They hadn’t been courting? If courting was the right word… well, whatever it was, they hadn’t been doing it for long.
Bomfris didn’t know what to make of him. If she had thought of him at all, before (and wasn’t it odd, that the war had turned everything into ‘before’ and ‘after’) she had assumed that he’d be rather like his father. Dangerously smart, assured, irreverent and humorous. But above all – confident.
He wasn’t. Not at all.
He stammered when he lost his train of thought. He sought her approval (a new sensation – nobody had ever wanted her approval so badly before) continually. He wasn’t confident at all, though he tried hard to don the mannerisms of a Dwarf who was. It was as though he had some impossible ideal in his mind, one that he could never live up to. He would bite at his lip. He fidgeted.
Oh, but he was clever, and brave, and ridiculously handsome. He was a tremendous warrior and a loyal, kind soul, and a good person. She wanted to shake him sometimes, to tell him that he was enough, just as he was. That even though he stood in the shadow of giants, he still cast such a wonderful bright light of his own.
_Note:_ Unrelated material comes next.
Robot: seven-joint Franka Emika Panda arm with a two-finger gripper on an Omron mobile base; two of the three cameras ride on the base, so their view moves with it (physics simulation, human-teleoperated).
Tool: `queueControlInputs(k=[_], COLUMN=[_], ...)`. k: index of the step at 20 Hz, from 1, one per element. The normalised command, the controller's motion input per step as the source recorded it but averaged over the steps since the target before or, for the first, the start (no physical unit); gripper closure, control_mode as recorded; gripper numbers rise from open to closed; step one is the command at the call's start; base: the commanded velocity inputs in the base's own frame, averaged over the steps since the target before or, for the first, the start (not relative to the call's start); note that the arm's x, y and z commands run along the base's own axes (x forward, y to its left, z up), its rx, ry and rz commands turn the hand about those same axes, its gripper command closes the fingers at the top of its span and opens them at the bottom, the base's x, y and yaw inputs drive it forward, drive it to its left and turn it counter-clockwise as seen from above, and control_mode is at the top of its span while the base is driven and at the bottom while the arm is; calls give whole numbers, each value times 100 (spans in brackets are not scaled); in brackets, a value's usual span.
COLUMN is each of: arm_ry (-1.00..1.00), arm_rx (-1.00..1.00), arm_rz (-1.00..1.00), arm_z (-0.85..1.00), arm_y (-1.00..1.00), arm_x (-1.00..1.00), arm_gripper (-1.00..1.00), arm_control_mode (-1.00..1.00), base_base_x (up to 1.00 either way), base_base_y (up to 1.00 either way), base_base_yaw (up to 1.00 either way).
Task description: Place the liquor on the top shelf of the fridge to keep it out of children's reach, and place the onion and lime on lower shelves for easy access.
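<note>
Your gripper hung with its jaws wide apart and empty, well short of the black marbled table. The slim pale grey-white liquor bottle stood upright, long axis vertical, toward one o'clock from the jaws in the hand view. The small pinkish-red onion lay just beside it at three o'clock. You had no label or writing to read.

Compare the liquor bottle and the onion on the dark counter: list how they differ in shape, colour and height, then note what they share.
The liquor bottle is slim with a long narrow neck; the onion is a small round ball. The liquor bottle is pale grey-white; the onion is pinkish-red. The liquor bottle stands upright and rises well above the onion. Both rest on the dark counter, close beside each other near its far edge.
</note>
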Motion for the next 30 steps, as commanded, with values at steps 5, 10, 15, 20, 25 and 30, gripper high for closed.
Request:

Thorin was carefully sorting through the mess on her head, his fingers gentle and fumbling as he carded the comb through her wind-snarled hair. “Can I,” he began, and stopped.
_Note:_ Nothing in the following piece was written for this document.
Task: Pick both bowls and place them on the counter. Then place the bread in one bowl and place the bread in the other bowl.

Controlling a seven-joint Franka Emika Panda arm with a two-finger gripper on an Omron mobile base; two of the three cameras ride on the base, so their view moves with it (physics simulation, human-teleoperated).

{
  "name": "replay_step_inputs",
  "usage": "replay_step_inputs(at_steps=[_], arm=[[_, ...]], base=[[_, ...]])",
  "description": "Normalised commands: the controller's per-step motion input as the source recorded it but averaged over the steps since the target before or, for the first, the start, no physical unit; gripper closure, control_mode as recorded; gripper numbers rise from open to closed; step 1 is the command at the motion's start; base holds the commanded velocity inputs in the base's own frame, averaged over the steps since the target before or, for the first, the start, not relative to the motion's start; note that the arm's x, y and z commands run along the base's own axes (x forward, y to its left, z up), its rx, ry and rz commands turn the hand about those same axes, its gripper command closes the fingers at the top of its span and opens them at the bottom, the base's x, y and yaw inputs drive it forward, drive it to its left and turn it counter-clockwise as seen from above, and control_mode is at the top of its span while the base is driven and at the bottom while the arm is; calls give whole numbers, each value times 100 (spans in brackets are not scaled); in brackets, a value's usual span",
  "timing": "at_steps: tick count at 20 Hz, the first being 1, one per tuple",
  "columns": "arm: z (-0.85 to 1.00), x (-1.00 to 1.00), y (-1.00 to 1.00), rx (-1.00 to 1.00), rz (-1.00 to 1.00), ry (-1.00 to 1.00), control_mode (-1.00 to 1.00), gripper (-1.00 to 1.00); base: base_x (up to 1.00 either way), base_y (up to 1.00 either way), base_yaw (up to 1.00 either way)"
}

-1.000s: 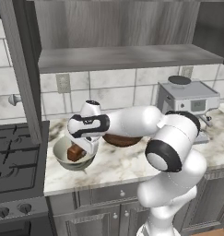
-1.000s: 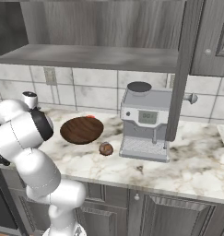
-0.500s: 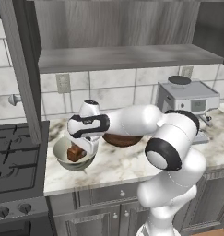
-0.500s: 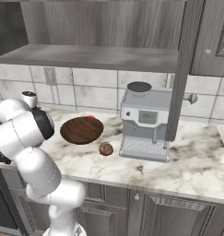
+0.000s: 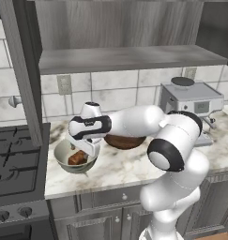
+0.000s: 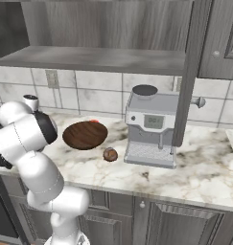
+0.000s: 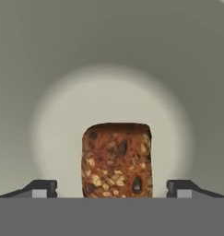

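Marble-patterned white-grey desk (image 5: 120, 166) with brownish veins ran along grey cabinets under a tiled wall and a grey wooden wall shelf (image 5: 129, 58). Black stove (image 5: 14, 159) sat at its left end in the left base view. Silver coffee machine (image 6: 151, 127) stood on the desk toward the right. White robot arm (image 5: 171, 150) reached left over the desk. Wide shallow dark brown wooden bowl (image 6: 85, 134) sat on the desk left of the machine, with a small round brown bread roll (image 6: 110, 154) just beside its front right edge, on the marble. Deep cream ceramic bowl (image 5: 64, 157) sat on the desk near the stove, left of the wooden bowl. Dark seeded bread slice (image 7: 117, 159) lay inside the cream bowl on its pale floor. End effector (image 7: 112, 189) hung right over that bowl, fingers spread wide either side of the slice, not touching it.
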Motion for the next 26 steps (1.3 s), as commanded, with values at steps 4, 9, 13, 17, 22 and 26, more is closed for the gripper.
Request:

She glanced back at him. It’s unfair that he’s so pretty, sniped her mind, and she smacked the thought away. “Mmmm?”
“Can I, uh.” He cleared his throat. “I’d like to give you our braid…?”
She frowned at him as the words rearranged themselves into garbled nonsense, and tried to force them to make sense. “What?”
His gaze dropped. Oh, she supposed that was… rather abrupt. “No, wait. I’m sorry – I didn’t quite – can you say it again? I think I misheard.”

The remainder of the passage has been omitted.